» What this task involves
Take the records below and set down exactly the lines from the one with "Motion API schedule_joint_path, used" to the one with "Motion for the", ends included; do not copy the pictures.

» Input for this task
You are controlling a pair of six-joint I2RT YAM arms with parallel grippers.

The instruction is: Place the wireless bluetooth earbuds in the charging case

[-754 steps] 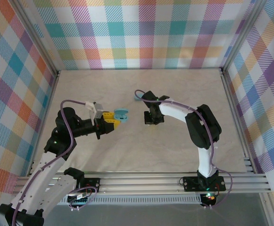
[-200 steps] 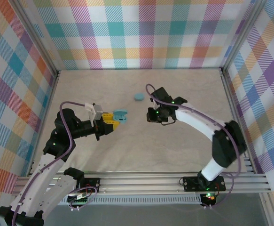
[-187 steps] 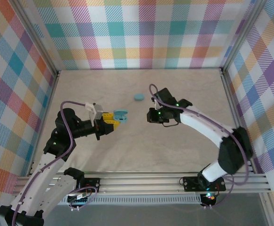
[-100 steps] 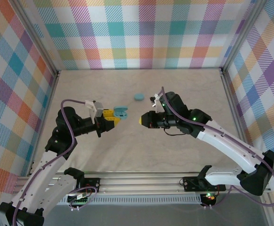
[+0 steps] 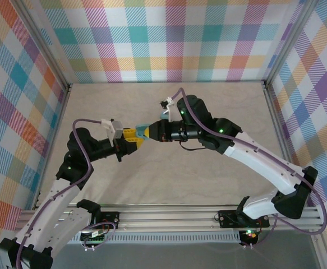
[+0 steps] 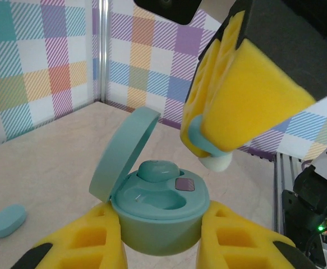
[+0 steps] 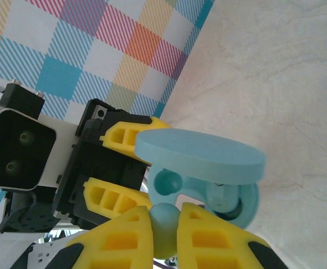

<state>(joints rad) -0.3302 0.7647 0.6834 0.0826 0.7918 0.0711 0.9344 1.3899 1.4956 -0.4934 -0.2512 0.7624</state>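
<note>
The left gripper (image 5: 134, 140) clamps the open charging case (image 6: 160, 207) above the middle of the desk (image 5: 208, 185), lid tipped back to expose its empty socket, while the right gripper (image 7: 164, 217) pinches an earbud (image 6: 208, 148) just above it, seemingly poised for insertion.

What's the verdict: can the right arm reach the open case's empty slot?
Probably yes. The lid is swung back, the empty slot lies open beside the seated earbud, and the right fingers hold their earbud just above the case, nothing between.
</note>
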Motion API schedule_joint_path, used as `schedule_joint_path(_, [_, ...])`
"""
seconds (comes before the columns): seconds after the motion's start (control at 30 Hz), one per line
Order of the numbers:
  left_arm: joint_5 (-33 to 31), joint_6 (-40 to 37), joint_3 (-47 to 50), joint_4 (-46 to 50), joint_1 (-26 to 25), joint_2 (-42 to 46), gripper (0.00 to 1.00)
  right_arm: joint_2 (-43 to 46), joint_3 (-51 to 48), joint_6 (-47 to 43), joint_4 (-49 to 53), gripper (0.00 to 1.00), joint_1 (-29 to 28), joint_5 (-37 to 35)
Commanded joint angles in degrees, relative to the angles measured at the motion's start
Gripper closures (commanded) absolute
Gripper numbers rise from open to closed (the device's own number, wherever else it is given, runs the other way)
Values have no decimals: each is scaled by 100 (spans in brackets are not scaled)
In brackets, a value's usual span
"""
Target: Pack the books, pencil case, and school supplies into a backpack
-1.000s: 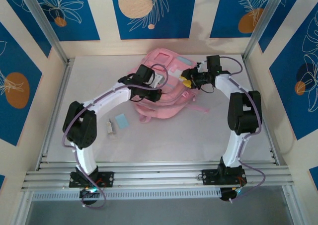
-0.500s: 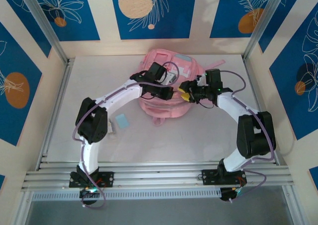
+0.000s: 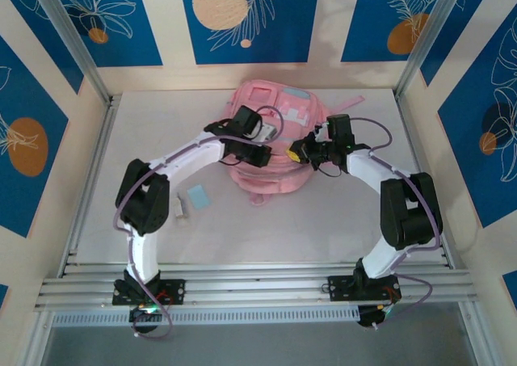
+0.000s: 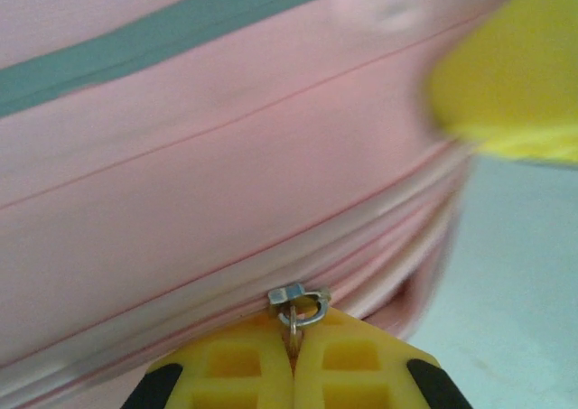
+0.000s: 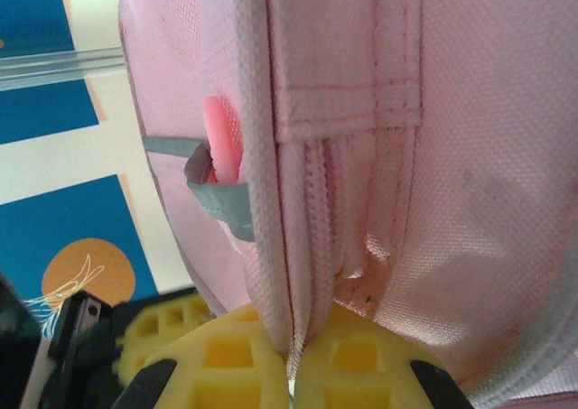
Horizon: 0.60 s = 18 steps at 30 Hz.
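The pink backpack [image 3: 271,180] lies toward 12 o'clock on the table [image 3: 323,229]; the left gripper [image 4: 291,359] is pinched tight on its zipper pull [image 4: 298,302]; the right gripper [image 5: 291,359], at 3 o'clock of the left, is clamped onto the backpack's seam [image 5: 271,201].

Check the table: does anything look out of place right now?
Yes. A small light-blue square and a tiny white oblong piece lie on the white table left of the large pink backpack, not packed, while the left gripper, jaws shut, pinches the bag's metal zipper pull. Whether that zipper is open I cannot tell.
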<state>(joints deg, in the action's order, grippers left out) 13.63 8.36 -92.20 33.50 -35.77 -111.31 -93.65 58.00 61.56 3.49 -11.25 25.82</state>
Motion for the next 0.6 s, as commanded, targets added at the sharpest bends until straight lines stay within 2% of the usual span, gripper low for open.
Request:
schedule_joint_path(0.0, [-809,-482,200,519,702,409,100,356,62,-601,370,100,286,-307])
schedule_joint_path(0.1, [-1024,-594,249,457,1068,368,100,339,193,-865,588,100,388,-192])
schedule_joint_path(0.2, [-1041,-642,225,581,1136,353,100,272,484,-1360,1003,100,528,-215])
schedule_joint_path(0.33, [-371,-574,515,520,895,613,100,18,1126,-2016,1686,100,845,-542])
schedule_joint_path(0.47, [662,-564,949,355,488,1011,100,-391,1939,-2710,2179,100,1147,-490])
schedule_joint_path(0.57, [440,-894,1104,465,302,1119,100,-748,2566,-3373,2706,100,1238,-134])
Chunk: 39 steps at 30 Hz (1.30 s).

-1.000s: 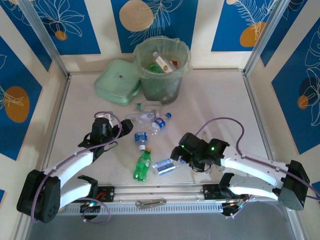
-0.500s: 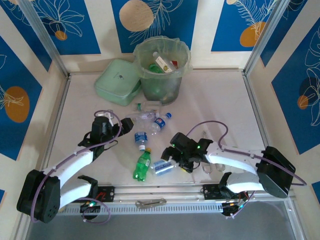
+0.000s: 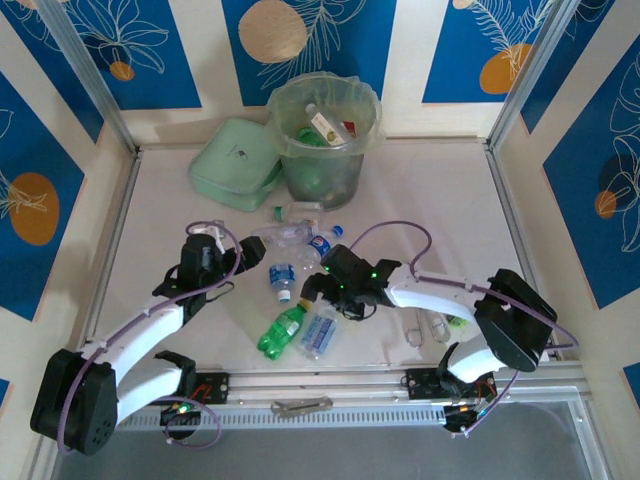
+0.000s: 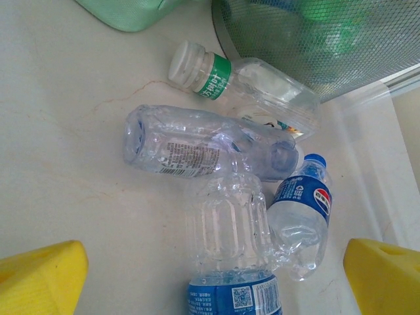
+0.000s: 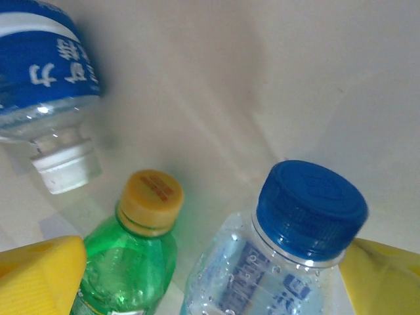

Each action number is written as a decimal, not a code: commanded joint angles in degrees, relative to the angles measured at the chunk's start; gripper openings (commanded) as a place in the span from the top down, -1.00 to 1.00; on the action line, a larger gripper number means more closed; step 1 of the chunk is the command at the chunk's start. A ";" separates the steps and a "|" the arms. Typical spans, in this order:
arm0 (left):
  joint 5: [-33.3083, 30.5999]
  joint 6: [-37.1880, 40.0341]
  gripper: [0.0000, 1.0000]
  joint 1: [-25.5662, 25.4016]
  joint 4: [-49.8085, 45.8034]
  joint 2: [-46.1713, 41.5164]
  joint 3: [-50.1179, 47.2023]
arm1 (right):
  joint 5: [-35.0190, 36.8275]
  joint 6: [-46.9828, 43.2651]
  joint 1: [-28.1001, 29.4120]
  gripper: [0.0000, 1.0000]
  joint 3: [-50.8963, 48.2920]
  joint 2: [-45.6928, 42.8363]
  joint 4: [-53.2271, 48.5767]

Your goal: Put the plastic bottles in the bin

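**1. Left gripper** (image 3: pixel 250 250)
- State: jaws fully apart, nothing held.
- Position: over a cluster of 4 clear bottles near the foot of the bin (image 3: pixel 325 130).
- In my wrist view, a ribbed bottle (image 4: pixel 226 230) with a blue label lies between my fingertips (image 4: pixel 39 275), untouched.
- Beyond it lie a crushed bottle (image 4: pixel 184 147), a white-cap bottle (image 4: pixel 243 82) and a Pepsi bottle (image 4: pixel 302 210), touching or overlapping one another.

**2. Right gripper** (image 3: pixel 312 293)
- State: jaws fully apart, nothing held.
- In my wrist view, a green bottle (image 5: pixel 131 262) with a yellow cap and a blue-cap bottle (image 5: pixel 308 216) lie side by side between my fingers, caps towards the camera.

**3. Bin**
- Upright at the far centre of the table, with several bottles already inside.

**4. Handling**
- I judge the bottles light, thin-walled and glossy. Whether any liquid remains, I cannot tell.
- The walls should buckle under a hard squeeze, and the round bodies will roll or slip.
- Grip across the body at the label band, or at the stiffer shoulder just below the cap.
- The crushed bottle offers flatter faces.
- Take 1 bottle per grasp. The right-hand pair lies so close together that closing may catch both or squirt 1 out.
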 commanded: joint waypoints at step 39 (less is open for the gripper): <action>0.37 0.82 -0.99 -0.20 -0.84 0.68 0.92 | 0.65 -8.72 7.46 -0.52 4.03 6.63 -12.28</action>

» Response box
Motion API schedule_joint_path, used as `schedule_joint_path(_, [_, ...])`
"""
seconds (comes before the columns): seconds after the motion's start (control at 30 Hz), one per line
Order of the numbers:
  left_arm: joint_5 (-33 to 31), joint_6 (-40 to 37), joint_3 (-47 to 50), joint_4 (-46 to 50), joint_1 (-26 to 25), joint_2 (-42 to 46), gripper (0.00 to 1.00)
  right_arm: joint_2 (-43 to 46), joint_3 (-51 to 48), joint_6 (-47 to 43), joint_4 (-49 to 53), gripper (0.00 to 1.00), joint_1 (-29 to 28), joint_5 (-37 to 35)
Commanded joint angles in degrees, relative to the angles measured at the motion's start
Gripper closures (commanded) absolute
Gripper numbers rise from open to closed (the device's own number, wherever else it is given, runs the other way)
Values have no decimals: each is scaled by 100 (spans in brackets are not scaled)
In brackets, a value's usual span
"""
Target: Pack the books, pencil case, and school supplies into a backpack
-1.000s: 
-0.500s: 
+0.000s: 
+0.000s: 
+0.000s: 
Horizon: 0.60 s = 18 steps at 30 Hz.
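The pink backpack [image 3: 271,180] lies toward 12 o'clock on the table [image 3: 323,229]; the left gripper [image 4: 291,359] is pinched tight on its zipper pull [image 4: 298,302]; the right gripper [image 5: 291,359], at 3 o'clock of the left, is clamped onto the backpack's seam [image 5: 271,201].

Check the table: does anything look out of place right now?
Yes. A small light-blue square and a tiny white oblong piece lie on the white table left of the large pink backpack, not packed, while the left gripper, jaws shut, pinches the bag's metal zipper pull. Whether that zipper is open I cannot tell.
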<state>(joints deg, in the action's order, grippers left out) 13.63 8.36 -92.20 33.50 -35.77 -111.31 -93.65 58.00 61.56 3.49 -11.25 25.82</state>
Motion for the next 0.6 s, as commanded, targets added at the sharpest bends until straight lines stay within 2% of the usual span, gripper low for open.

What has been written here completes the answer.